EXERCISE:
Each record is to be printed exactly as given, down to the last mark.

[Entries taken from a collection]
· · · · ·

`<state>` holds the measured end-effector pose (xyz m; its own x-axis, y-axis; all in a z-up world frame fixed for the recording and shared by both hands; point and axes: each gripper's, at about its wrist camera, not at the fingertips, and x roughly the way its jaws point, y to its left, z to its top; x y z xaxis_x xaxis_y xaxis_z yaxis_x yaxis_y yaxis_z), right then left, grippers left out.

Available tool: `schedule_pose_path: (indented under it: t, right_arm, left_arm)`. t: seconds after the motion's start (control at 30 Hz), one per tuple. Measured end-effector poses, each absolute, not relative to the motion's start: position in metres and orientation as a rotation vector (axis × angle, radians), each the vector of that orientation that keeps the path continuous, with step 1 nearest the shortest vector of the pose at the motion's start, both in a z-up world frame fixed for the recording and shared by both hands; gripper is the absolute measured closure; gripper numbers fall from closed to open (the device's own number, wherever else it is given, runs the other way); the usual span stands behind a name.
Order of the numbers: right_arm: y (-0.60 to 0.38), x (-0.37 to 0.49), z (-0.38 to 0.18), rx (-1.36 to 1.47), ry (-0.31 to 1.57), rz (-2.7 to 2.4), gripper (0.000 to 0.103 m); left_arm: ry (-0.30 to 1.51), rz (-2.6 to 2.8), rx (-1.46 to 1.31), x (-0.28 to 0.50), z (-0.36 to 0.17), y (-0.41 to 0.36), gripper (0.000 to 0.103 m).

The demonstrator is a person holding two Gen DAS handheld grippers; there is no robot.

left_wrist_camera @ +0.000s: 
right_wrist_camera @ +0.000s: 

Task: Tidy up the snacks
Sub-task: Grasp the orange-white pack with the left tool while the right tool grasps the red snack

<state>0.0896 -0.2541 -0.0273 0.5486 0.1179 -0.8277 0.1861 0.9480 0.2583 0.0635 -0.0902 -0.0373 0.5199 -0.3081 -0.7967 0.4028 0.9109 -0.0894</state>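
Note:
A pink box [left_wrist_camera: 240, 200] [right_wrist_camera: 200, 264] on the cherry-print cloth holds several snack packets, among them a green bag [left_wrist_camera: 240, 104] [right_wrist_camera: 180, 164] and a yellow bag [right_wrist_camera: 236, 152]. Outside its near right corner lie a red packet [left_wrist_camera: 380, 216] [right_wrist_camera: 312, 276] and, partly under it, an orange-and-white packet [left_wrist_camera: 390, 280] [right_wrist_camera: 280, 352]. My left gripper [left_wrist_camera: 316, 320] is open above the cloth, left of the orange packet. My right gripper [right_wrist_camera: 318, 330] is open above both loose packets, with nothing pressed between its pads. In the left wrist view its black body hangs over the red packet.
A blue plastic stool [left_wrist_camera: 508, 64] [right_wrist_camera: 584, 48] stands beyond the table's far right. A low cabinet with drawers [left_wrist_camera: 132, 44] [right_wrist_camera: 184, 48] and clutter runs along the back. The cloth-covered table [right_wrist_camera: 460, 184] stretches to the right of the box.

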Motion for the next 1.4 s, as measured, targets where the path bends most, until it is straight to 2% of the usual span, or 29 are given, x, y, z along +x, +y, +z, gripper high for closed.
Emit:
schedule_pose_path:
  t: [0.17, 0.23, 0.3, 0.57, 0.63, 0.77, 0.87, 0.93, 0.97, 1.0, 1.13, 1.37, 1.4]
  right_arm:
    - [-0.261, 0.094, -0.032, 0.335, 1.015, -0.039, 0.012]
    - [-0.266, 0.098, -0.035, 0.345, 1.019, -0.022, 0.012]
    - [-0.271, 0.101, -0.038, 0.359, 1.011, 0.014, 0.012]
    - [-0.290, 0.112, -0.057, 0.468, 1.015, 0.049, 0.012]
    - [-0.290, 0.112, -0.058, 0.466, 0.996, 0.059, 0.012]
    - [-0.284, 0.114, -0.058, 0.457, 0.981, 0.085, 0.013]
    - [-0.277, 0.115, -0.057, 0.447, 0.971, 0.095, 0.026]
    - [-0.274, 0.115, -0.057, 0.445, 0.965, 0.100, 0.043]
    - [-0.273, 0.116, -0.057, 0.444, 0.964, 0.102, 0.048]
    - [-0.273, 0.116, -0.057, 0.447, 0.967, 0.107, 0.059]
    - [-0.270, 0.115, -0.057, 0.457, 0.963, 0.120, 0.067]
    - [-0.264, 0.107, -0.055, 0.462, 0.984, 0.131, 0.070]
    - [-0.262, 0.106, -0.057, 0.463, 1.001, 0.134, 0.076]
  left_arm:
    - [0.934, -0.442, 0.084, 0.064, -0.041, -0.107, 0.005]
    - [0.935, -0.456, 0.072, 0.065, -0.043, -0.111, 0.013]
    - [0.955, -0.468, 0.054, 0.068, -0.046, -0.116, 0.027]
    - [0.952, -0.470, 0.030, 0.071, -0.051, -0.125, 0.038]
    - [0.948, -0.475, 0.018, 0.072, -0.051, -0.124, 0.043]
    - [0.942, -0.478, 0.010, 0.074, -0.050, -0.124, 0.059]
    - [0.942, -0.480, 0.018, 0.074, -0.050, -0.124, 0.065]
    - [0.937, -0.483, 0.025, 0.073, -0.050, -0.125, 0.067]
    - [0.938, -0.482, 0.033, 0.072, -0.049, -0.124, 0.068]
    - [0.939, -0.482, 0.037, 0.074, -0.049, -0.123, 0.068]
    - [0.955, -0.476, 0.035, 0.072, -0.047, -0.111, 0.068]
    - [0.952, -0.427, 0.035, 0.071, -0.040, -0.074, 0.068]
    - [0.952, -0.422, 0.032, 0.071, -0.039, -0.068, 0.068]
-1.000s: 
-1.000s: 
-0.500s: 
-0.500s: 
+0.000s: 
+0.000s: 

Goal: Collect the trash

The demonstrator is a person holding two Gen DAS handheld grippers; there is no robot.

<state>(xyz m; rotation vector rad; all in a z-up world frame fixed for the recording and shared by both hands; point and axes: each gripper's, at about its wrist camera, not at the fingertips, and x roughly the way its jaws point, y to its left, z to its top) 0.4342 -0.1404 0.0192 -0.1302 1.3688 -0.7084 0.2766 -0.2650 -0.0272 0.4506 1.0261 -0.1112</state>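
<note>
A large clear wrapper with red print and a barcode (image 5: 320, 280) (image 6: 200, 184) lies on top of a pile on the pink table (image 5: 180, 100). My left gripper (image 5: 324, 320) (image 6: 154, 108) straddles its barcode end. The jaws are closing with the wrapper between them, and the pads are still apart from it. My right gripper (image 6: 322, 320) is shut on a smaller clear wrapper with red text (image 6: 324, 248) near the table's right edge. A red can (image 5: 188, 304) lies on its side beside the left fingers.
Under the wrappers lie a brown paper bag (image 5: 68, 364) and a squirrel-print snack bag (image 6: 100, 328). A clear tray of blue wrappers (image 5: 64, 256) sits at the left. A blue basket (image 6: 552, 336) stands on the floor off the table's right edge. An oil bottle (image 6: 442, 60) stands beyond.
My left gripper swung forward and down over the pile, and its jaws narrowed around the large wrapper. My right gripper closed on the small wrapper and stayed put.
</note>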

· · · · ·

ANSWER TO THE PROBLEM:
`<state>` holds the measured end-effector pose (xyz m; its own x-axis, y-axis; all in a z-up world frame fixed for the recording and shared by both hands; point and axes: each gripper's, at about its wrist camera, not at the fingertips, and x roughly the way its jaws point, y to its left, z to its top; x y z xaxis_x xaxis_y xaxis_z yaxis_x yaxis_y yaxis_z), right then left, grippers left out.

Available tool: `schedule_pose_path: (indented under it: t, right_arm, left_arm)`. t: seconds after the motion's start (control at 30 Hz), one per tuple. Measured end-effector poses, each absolute, not relative to the motion's start: position in metres and orientation as a rotation vector (axis × angle, radians), each the vector of that orientation that keeps the path continuous, with step 1 nearest the shortest vector of the pose at the motion's start, both in a z-up world frame fixed for the recording and shared by both hands; gripper is the absolute measured closure; gripper numbers fall from closed to open (the device's own number, wherever else it is given, runs the other way); the usual span stands behind a name.
Order of the numbers: right_arm: y (-0.60 to 0.38), x (-0.37 to 0.49), z (-0.38 to 0.18), rx (-1.36 to 1.47), ry (-0.31 to 1.57), rz (-2.7 to 2.4), gripper (0.000 to 0.103 m); left_arm: ry (-0.30 to 1.51), rz (-2.6 to 2.8), rx (-1.46 to 1.31), x (-0.28 to 0.50), z (-0.36 to 0.17), y (-0.41 to 0.36), gripper (0.000 to 0.103 m).

The demonstrator is a person holding two Gen DAS handheld grippers; there is no robot.

left_wrist_camera @ +0.000s: 
right_wrist_camera @ +0.000s: 

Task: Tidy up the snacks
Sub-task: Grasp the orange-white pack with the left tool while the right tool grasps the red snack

<state>0.0896 -0.2541 -0.0273 0.5486 0.1179 -0.8277 0.1861 0.9480 0.2583 0.0635 -0.0902 -0.0373 0.5199 -0.3081 -0.7967 0.4028 0.9109 -0.0894</state>
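Note:
A pink box [left_wrist_camera: 240, 200] [right_wrist_camera: 200, 264] on the cherry-print cloth holds several snack packets, among them a green bag [left_wrist_camera: 240, 104] [right_wrist_camera: 180, 164] and a yellow bag [right_wrist_camera: 236, 152]. Outside its near right corner lie a red packet [left_wrist_camera: 380, 216] [right_wrist_camera: 312, 276] and, partly under it, an orange-and-white packet [left_wrist_camera: 390, 280] [right_wrist_camera: 280, 352]. My left gripper [left_wrist_camera: 316, 320] is open above the cloth, left of the orange packet. My right gripper [right_wrist_camera: 318, 330] is open above both loose packets, with nothing pressed between its pads. In the left wrist view its black body hangs over the red packet.
A blue plastic stool [left_wrist_camera: 508, 64] [right_wrist_camera: 584, 48] stands beyond the table's far right. A low cabinet with drawers [left_wrist_camera: 132, 44] [right_wrist_camera: 184, 48] and clutter runs along the back. The cloth-covered table [right_wrist_camera: 460, 184] stretches to the right of the box.
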
Motion for the next 1.4 s, as measured, targets where the path bends most, until it is straight to 2% of the usual span, or 29 are given, x, y, z along +x, +y, +z, gripper high for closed.
Emit:
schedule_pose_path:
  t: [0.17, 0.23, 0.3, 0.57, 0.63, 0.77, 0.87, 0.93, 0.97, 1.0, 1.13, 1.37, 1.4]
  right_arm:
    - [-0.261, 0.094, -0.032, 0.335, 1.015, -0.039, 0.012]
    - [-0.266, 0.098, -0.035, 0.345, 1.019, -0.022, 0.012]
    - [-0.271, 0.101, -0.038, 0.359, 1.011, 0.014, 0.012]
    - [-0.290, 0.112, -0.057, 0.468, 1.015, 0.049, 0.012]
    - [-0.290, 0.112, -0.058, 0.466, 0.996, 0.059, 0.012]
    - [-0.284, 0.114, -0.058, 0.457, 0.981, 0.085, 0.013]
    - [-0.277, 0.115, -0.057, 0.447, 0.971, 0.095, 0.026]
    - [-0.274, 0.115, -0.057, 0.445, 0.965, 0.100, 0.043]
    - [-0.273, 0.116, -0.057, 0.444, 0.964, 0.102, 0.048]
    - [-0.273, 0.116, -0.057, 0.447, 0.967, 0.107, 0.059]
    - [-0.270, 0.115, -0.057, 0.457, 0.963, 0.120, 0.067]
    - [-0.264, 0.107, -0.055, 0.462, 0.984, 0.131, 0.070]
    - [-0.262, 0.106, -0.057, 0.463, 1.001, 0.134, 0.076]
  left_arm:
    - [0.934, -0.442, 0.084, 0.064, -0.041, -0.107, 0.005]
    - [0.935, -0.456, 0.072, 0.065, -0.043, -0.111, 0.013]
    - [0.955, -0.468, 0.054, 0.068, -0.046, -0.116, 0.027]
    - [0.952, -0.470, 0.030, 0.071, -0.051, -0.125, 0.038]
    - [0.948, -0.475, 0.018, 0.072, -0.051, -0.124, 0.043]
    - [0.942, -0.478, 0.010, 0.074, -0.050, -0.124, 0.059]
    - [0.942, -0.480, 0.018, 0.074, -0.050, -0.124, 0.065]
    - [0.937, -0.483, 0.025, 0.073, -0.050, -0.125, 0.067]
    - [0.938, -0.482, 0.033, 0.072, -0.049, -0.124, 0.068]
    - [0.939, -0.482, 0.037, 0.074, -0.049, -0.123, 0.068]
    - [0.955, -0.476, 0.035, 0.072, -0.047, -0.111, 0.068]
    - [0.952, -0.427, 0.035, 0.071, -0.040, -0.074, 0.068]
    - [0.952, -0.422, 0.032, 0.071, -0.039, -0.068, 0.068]
-1.000s: 
-1.000s: 
-0.500s: 
-0.500s: 
+0.000s: 
+0.000s: 

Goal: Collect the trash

The demonstrator is a person holding two Gen DAS handheld grippers; there is no robot.

<state>(xyz m; rotation vector rad; all in a z-up world frame fixed for the recording and shared by both hands; point and axes: each gripper's, at about its wrist camera, not at the fingertips, and x roughly the way its jaws point, y to its left, z to its top) 0.4342 -0.1404 0.0192 -0.1302 1.3688 -0.7084 0.2766 -0.2650 -0.0272 0.4506 1.0261 -0.1112</state>
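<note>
A large clear wrapper with red print and a barcode (image 5: 320, 280) (image 6: 200, 184) lies on top of a pile on the pink table (image 5: 180, 100). My left gripper (image 5: 324, 320) (image 6: 154, 108) straddles its barcode end. The jaws are closing with the wrapper between them, and the pads are still apart from it. My right gripper (image 6: 322, 320) is shut on a smaller clear wrapper with red text (image 6: 324, 248) near the table's right edge. A red can (image 5: 188, 304) lies on its side beside the left fingers.
Under the wrappers lie a brown paper bag (image 5: 68, 364) and a squirrel-print snack bag (image 6: 100, 328). A clear tray of blue wrappers (image 5: 64, 256) sits at the left. A blue basket (image 6: 552, 336) stands on the floor off the table's right edge. An oil bottle (image 6: 442, 60) stands beyond.
My left gripper swung forward and down over the pile, and its jaws narrowed around the large wrapper. My right gripper closed on the small wrapper and stayed put.
</note>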

For this exercise, nothing further remains to be done.